Actuarial tools use a frequentist approach to develop odds ratios that can be used in a Bayesian way to alter a prediction that a particular patient may, for example, take their own life. Thus, a paper on suicide in a population of individuals who repeatedly self-harm (Reference Harriss, Hawton and ZahlHarriss et al, 2005) gave the odds ratios of some common risk factors:

Use of alcohol 1.14
Widowed/divorced/separated 1.51
Age 55+ 1.79

The problem with such an approach is that even in high-risk groups, such risk factors have low predictive value because of the low prevalence of the predicted outcome: suicide is a relatively rare event. In this paper, examining a population of patients who had overdosed of whom 2.9% subsequently died by suicide, the sub-population with all three of the risk factors above had an incidence of suicide of 5.4%. These are major risk factors with relatively high odds ratios; many other commonly accepted risk factors (e.g. multiple episodes of self-harm, physical illness or misuse of drugs) often have odds ratios of less than 1.2. Aside from the cumbersome nature of actuarial tools (often requiring a computer), predicting which patients with these risk factors will survive and which will die by suicide remains largely a matter of Knightian uncertainty, and because of this actuarial tools remain largely the province of research rather than day-to-day clinical practice. (This distinction is important: I am not arguing against research. Uncertainty and risk are fluid, historical concepts and today's Knightian uncertainty may be tomorrow's manageable risk.)

Clinical assessment tools

Clinical risk assessments work more like expected utility or subjective expected probability (Reference FonsecaFonseca, 2006). They are a measure of the rater's strength of belief in the presence or absence of a particular risk factor. Typically, a number of risk factors (themselves often generated by frequentist methods) are presented in a table and the rater enters high, medium or low in each cell before coming up with a synthesised overall risk rating at the end. Such risk assessments notoriously overestimate the degree of risk.

Myths surrounding risk assessment

Both actuarial and clinical assessment tools contribute to myths about risk assessment, of which perhaps the most damaging is that people in high-risk groups are much more likely than others to die by suicide. In the actuarial example above, we saw that survival in the group as a whole was around 97%, falling to just under 95% in people with the three most important risk factors.

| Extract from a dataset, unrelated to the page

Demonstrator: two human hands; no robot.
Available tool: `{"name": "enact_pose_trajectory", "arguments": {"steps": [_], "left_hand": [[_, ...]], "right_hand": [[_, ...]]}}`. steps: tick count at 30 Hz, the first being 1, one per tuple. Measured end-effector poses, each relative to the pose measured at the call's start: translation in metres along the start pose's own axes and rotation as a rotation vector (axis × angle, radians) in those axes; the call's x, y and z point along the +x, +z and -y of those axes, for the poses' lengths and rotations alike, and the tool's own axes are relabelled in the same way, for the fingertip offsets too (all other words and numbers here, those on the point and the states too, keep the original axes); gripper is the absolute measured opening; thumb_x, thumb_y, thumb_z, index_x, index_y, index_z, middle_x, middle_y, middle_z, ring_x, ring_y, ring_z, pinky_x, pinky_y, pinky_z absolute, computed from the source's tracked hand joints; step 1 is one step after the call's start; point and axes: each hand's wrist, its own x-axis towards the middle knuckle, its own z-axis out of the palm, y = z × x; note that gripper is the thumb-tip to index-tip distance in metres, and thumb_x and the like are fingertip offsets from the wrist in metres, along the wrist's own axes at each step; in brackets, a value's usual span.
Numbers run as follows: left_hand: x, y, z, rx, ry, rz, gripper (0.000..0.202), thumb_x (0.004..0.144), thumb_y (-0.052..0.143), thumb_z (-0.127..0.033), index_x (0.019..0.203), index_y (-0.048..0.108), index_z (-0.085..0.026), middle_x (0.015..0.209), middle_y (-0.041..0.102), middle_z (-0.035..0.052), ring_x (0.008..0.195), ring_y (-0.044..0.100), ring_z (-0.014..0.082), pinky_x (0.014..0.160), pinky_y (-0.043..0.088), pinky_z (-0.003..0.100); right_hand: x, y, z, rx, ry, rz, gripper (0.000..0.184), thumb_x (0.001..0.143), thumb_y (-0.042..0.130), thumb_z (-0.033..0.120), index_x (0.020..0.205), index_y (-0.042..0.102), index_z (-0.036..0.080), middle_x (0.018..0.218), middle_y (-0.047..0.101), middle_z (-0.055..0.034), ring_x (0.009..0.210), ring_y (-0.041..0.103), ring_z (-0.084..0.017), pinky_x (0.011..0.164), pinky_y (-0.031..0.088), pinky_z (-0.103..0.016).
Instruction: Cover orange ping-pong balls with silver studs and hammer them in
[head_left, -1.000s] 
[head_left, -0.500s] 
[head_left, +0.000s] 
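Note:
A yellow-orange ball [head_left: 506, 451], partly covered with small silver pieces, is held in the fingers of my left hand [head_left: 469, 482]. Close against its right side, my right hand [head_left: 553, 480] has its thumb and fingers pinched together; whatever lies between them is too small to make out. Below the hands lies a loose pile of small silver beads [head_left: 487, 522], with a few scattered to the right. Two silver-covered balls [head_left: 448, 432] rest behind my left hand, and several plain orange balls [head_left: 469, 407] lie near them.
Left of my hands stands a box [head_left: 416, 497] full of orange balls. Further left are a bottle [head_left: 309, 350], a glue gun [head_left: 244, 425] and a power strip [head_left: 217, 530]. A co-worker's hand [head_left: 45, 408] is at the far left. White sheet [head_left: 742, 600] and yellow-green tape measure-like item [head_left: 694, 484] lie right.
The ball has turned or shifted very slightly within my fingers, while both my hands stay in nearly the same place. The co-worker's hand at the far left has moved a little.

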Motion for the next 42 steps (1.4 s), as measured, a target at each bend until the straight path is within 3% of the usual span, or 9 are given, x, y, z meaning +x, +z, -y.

A second myth about suicide is that focusing resources on high-risk groups reduces the number of suicides. This belief is wrong for two reasons. First, most (86% according to the National Confidential Inquiry into Suicide and Homicide by People with Mental Illness; Reference Appleby, Shaw and KapurAppleby et al, 2006) suicides occur in low-risk groups, for the simple reason that although these groups contain individuals at lower risk, they also contain many more members than high-risk groups. Around three-quarters of people who die by suicide have not been in touch with mental health services in the year before their death (Reference Appleby, Shaw and KapurAppleby et al, 2006): no change in risk management policy for existing patients will affect this group. Second, there is no evidence that addressing risk factors as such has any impact on survival. This is a rather counter-intuitive proposition that requires justification. Very few interventions in psychiatry have been shown decisively to reduce the incidence of suicide: clozapine in schizophrenia, lithium in bipolar disorder and perhaps partial hospitalisation programmes in borderline personality disorder. None of these interventions is given for the primary purpose of reducing risk; they are given as effective, targeted treatments for specifically diagnosed mental illnesses. This distinction is important because giving undue weight to risk assessments draws us away from what Power might call our ‘core business’: treating mentally ill people in an effective and ethically justifiable way.

Secondary risk management

Following Power, I would suggest that the most important effect of clinical risk assessments is to increase the rater's anxiety and lead to what he calls secondary risk management by the rater: to a certain amount of gaming, self-protection and moral hazard to the organisation and the patient. Some of these consequences are quite clearly counter-therapeutic: for example, a patient may be detained because not detaining them produces intolerable anxiety in the staff involved in the assessment. Who in the field of mental health has not asked themselves ‘How would this decision play in court (or in the newspapers) if it went wrong?’ This is secondary risk management in action. It changes the way healthcare professionals approach patients’ risk, and very rarely in the patients’ favour. Similar consequences arise with other decisions: when to grant hospital leave, when to report a fragile family to social services because a child is at risk, when to breach confidentiality.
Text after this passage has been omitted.